_WHAT YOU NEED TO DO_. Repeat every entry in the listing below, exactly.

─── MATERIAL PROVIDED ───

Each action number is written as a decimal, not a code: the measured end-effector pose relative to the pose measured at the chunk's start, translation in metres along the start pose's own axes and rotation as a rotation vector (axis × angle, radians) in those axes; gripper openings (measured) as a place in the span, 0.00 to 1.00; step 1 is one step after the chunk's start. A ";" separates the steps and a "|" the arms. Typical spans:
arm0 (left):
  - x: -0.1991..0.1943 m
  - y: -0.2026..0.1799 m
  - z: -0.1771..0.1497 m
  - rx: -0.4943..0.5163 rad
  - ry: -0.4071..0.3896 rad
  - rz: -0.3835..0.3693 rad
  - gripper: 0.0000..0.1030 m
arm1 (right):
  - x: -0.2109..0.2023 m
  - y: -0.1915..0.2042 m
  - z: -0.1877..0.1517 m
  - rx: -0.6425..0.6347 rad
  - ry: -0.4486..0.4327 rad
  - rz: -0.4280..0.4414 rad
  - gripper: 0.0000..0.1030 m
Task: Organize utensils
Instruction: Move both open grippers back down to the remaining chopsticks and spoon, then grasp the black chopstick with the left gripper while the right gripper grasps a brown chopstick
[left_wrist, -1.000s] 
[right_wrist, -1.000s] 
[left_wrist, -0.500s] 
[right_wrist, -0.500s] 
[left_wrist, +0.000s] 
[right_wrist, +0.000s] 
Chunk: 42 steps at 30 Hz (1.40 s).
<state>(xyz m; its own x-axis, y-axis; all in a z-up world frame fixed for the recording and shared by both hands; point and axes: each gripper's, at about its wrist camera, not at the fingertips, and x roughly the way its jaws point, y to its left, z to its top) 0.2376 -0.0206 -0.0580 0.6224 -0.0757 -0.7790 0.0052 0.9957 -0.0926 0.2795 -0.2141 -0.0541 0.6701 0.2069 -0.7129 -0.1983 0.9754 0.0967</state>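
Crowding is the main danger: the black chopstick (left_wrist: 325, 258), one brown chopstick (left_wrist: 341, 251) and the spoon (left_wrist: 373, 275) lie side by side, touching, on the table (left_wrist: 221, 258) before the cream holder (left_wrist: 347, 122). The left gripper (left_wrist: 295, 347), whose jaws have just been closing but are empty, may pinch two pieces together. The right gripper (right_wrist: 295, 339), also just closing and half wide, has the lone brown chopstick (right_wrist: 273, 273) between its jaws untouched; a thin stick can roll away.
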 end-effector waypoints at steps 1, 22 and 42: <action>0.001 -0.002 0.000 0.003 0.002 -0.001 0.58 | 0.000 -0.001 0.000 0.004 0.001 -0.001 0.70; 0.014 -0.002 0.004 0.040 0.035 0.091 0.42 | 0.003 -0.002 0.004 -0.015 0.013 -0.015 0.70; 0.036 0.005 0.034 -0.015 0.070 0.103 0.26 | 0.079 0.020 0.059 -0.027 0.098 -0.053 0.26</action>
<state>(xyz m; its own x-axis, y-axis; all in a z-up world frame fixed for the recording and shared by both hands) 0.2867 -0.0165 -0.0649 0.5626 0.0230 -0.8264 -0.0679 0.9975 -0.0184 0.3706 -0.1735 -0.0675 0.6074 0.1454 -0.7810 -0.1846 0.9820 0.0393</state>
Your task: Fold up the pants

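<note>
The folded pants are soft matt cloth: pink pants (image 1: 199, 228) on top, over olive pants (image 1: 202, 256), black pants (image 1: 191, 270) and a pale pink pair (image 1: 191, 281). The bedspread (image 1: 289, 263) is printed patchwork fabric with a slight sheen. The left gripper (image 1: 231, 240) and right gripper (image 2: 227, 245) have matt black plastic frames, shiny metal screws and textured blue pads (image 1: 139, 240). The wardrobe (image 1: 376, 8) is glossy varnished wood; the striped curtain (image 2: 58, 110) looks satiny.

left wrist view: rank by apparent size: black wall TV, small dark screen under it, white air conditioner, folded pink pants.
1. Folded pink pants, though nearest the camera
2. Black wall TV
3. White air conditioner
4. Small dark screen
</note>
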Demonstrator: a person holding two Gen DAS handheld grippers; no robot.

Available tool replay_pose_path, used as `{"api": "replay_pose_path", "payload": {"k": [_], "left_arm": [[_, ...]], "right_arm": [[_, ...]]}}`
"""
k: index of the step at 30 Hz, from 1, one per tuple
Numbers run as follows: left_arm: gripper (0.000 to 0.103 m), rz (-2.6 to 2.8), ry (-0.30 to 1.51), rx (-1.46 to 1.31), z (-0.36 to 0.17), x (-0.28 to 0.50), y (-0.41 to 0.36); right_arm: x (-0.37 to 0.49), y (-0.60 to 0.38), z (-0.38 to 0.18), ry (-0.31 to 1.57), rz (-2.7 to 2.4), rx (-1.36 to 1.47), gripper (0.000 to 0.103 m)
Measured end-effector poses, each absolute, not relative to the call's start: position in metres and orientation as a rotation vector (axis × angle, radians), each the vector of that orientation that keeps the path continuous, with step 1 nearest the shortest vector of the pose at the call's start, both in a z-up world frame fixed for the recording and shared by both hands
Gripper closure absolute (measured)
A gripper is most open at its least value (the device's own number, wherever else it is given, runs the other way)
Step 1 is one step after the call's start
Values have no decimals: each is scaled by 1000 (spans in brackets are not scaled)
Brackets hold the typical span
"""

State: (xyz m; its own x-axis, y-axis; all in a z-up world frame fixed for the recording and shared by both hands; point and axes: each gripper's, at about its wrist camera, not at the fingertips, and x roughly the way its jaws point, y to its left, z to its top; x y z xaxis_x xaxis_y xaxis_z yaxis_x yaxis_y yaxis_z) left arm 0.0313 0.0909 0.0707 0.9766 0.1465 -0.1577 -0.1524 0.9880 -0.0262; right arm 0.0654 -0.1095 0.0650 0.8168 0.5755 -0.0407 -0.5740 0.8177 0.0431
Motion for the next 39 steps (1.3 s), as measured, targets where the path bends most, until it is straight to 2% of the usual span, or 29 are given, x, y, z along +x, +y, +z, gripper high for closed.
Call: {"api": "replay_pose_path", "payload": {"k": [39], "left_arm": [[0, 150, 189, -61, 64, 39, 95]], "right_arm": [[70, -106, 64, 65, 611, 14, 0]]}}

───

_ANSWER_.
Each action number is written as a decimal, not a code: the measured end-effector pose relative to the pose measured at the chunk's start, translation in metres along the start pose's own axes and rotation as a rotation vector (axis × angle, radians) in those axes; gripper openings (measured) as a place in the span, 0.00 to 1.00; step 1 is one step after the chunk's start. A ";" separates the steps and a "|" the arms. Typical spans:
arm0 (left):
  - x: -0.1991..0.1943 m
  - y: -0.2026..0.1799 m
  - z: -0.1771..0.1497 m
  - rx: -0.4943..0.5163 rad
  - ry: -0.4071..0.3896 rad
  - rz: -0.3835..0.3693 rad
  - gripper: 0.0000..0.1030 m
arm1 (right):
  - x: -0.2109..0.2023 m
  - y: -0.1915..0.2042 m
  - z: -0.1877..0.1517 m
  - rx: -0.6425..0.6347 rad
  - ry: -0.4486..0.4327 rad
  - rz: -0.4280..0.4414 rad
  - gripper: 0.0000..0.1030 m
Task: Organize utensils
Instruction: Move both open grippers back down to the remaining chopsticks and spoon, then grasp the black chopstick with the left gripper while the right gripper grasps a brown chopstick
[left_wrist, -1.000s] 
[right_wrist, -1.000s] 
[left_wrist, -0.500s] 
[right_wrist, -0.500s] 
[left_wrist, +0.000s] 
[right_wrist, +0.000s] 
Chunk: 42 steps at 30 Hz (1.40 s).
<state>(xyz m; its own x-axis, y-axis; all in a z-up world frame fixed for the recording and shared by both hands; point and axes: each gripper's, at about its wrist camera, not at the fingertips, and x roughly the way its jaws point, y to its left, z to its top) 0.2376 -0.0206 -0.0580 0.6224 -0.0757 -0.7790 0.0052 0.9957 -0.0926 0.2795 -0.2141 -0.0541 0.6701 0.2069 -0.7129 -0.1983 0.9754 0.0967</state>
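Crowding is the main danger: the black chopstick (left_wrist: 325, 258), one brown chopstick (left_wrist: 341, 251) and the spoon (left_wrist: 373, 275) lie side by side, touching, on the table (left_wrist: 221, 258) before the cream holder (left_wrist: 347, 122). The left gripper (left_wrist: 295, 347), whose jaws have just been closing but are empty, may pinch two pieces together. The right gripper (right_wrist: 295, 339), also just closing and half wide, has the lone brown chopstick (right_wrist: 273, 273) between its jaws untouched; a thin stick can roll away.
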 end-effector waypoints at steps 1, 22 and 42: <action>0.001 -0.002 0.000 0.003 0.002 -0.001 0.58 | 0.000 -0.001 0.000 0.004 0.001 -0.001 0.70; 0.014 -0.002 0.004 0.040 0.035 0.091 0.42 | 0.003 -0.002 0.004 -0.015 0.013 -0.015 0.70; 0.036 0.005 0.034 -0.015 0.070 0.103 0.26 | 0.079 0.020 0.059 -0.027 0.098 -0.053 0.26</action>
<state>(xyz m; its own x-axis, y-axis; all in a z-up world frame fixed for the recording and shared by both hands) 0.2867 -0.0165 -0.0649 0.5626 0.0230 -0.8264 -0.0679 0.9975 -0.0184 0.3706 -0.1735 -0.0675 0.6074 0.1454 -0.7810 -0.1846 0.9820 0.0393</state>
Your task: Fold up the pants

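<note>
The folded pants are soft matt cloth: pink pants (image 1: 199, 228) on top, over olive pants (image 1: 202, 256), black pants (image 1: 191, 270) and a pale pink pair (image 1: 191, 281). The bedspread (image 1: 289, 263) is printed patchwork fabric with a slight sheen. The left gripper (image 1: 231, 240) and right gripper (image 2: 227, 245) have matt black plastic frames, shiny metal screws and textured blue pads (image 1: 139, 240). The wardrobe (image 1: 376, 8) is glossy varnished wood; the striped curtain (image 2: 58, 110) looks satiny.

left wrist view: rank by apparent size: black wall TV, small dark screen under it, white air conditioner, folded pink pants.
1. Folded pink pants, though nearest the camera
2. Black wall TV
3. White air conditioner
4. Small dark screen
</note>
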Demonstrator: a person holding two Gen DAS handheld grippers; no robot.

Available tool replay_pose_path, used as `{"api": "replay_pose_path", "payload": {"k": [_], "left_arm": [[_, ...]], "right_arm": [[_, ...]]}}`
"""
k: index of the step at 30 Hz, from 1, one per tuple
Numbers run as follows: left_arm: gripper (0.000 to 0.103 m), rz (-2.6 to 2.8), ry (-0.30 to 1.51), rx (-1.46 to 1.31), z (-0.36 to 0.17), x (-0.28 to 0.50), y (-0.41 to 0.36); right_arm: x (-0.37 to 0.49), y (-0.60 to 0.38), z (-0.38 to 0.18), ry (-0.31 to 1.57), rz (-2.7 to 2.4), rx (-1.36 to 1.47), gripper (0.000 to 0.103 m)
Measured end-effector poses, each absolute, not relative to the call's start: position in metres and orientation as a rotation vector (axis × angle, radians), each the vector of that orientation that keeps the path continuous, with step 1 nearest the shortest vector of the pose at the call's start, both in a z-up world frame fixed for the recording and shared by both hands
Gripper closure absolute (measured)
A gripper is most open at its least value (the device's own number, wherever else it is given, runs the other way)
Step 1 is one step after the call's start
Values have no decimals: each is scaled by 1000 (spans in brackets are not scaled)
Brackets hold the typical span
"""

State: (xyz m; its own x-axis, y-axis; all in a z-up world frame fixed for the recording and shared by both hands; point and axes: each gripper's, at about its wrist camera, not at the fingertips, and x roughly the way its jaws point, y to its left, z to its top; x y z xaxis_x xaxis_y xaxis_z yaxis_x yaxis_y yaxis_z) left arm 0.0313 0.0909 0.0707 0.9766 0.1465 -0.1577 -0.1524 0.9880 -0.0262; right arm 0.0654 -0.1095 0.0650 0.8168 0.5755 -0.0407 -0.5740 0.8177 0.0431
Motion for the next 39 steps (1.3 s), as measured, targets where the path bends most, until it is straight to 2% of the usual span, or 29 are given, x, y, z along +x, +y, +z, gripper high for closed.
Call: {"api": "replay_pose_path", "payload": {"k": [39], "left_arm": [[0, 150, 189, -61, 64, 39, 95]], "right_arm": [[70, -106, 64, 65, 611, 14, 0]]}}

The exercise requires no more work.